Statistical significance tests have been essential for social science and educational 
research for the past 70 years, but they have been criticized for dependency on sample 
size. In an effort to correct for this limitation, the 1994 edition of the American 
Psychological Association (APA) publication manual encouraged the use of effect-size 
reporting and many journals now require it. In 1 999, the APA Task Force on Statistical 
Inference emphasized that effect sizes should always be reported along with p values. 
Subsequently, in 2001, the 5th edition of the APA Publication Manual stressed the 
importance of including an index of effect size. Although the concept of effect size has 
existed for many years, it remains perplexing to investigators and reports of effect sizes 
remains infrequent. Effect size is the difference between the null and alternative 
hypotheses, and can be measured either using raw or standardized values. At issue is the 
probability of getting a statistically significant result if there is a real effect in the 
population under examination If a test is not significant, it is important to know if this is 
because there is no effect or because the research design did not detect it. 

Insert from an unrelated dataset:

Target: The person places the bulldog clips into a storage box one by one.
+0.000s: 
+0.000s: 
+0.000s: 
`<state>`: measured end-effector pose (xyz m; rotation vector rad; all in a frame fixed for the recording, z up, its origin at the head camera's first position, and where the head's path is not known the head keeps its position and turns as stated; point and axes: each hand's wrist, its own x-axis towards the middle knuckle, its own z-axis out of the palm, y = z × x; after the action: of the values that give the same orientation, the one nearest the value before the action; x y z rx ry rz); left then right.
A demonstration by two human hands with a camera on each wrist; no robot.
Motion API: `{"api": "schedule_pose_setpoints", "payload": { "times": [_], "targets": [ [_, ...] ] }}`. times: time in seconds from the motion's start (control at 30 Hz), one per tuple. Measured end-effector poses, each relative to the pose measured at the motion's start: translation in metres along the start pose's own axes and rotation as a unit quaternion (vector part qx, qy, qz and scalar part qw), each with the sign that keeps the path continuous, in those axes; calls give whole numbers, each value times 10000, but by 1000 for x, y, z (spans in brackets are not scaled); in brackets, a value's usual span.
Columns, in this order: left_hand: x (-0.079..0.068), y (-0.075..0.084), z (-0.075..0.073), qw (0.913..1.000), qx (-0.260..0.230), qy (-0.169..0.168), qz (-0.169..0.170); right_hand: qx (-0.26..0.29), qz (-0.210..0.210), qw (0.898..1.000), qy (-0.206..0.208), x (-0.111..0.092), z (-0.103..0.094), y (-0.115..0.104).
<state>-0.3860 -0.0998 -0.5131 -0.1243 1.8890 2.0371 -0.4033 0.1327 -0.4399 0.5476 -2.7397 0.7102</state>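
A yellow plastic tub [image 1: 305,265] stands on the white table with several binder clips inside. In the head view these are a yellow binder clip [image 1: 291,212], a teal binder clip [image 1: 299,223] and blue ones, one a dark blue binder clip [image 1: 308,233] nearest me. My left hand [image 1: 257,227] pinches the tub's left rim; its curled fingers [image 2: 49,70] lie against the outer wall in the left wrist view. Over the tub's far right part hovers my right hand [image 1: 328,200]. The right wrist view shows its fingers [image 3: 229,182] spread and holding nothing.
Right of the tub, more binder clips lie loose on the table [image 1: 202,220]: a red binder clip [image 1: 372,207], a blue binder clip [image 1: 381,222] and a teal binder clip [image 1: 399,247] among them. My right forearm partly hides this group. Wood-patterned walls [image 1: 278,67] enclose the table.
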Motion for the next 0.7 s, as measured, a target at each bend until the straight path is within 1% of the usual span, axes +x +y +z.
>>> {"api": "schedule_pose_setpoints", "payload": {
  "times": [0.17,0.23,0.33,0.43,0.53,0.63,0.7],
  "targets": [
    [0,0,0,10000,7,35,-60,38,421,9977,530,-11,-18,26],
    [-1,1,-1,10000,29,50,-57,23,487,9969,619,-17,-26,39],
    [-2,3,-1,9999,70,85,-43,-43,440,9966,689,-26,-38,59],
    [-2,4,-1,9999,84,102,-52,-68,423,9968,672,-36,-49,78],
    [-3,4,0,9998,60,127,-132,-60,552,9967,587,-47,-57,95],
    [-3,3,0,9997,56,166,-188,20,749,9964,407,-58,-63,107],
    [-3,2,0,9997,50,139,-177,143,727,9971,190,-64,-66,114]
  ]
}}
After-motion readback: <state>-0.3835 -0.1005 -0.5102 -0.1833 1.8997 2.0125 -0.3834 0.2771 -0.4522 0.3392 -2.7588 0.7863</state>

Recent research of the literature has revealed at least 61 different effect-size 
statistics (Elmore, 2001). Due to the large number, selection and appropriate 
interpretation of effect-size statistics is problematic. Few software programs contain 
automatic methods for their determination The purpose of this paper is to provide an 
overview of formulas for computing corrected and uncorrected effect-size statistics, and 
review suggested guidelines for their uses in data analysis and reporting for univariate 
and multivariate studies.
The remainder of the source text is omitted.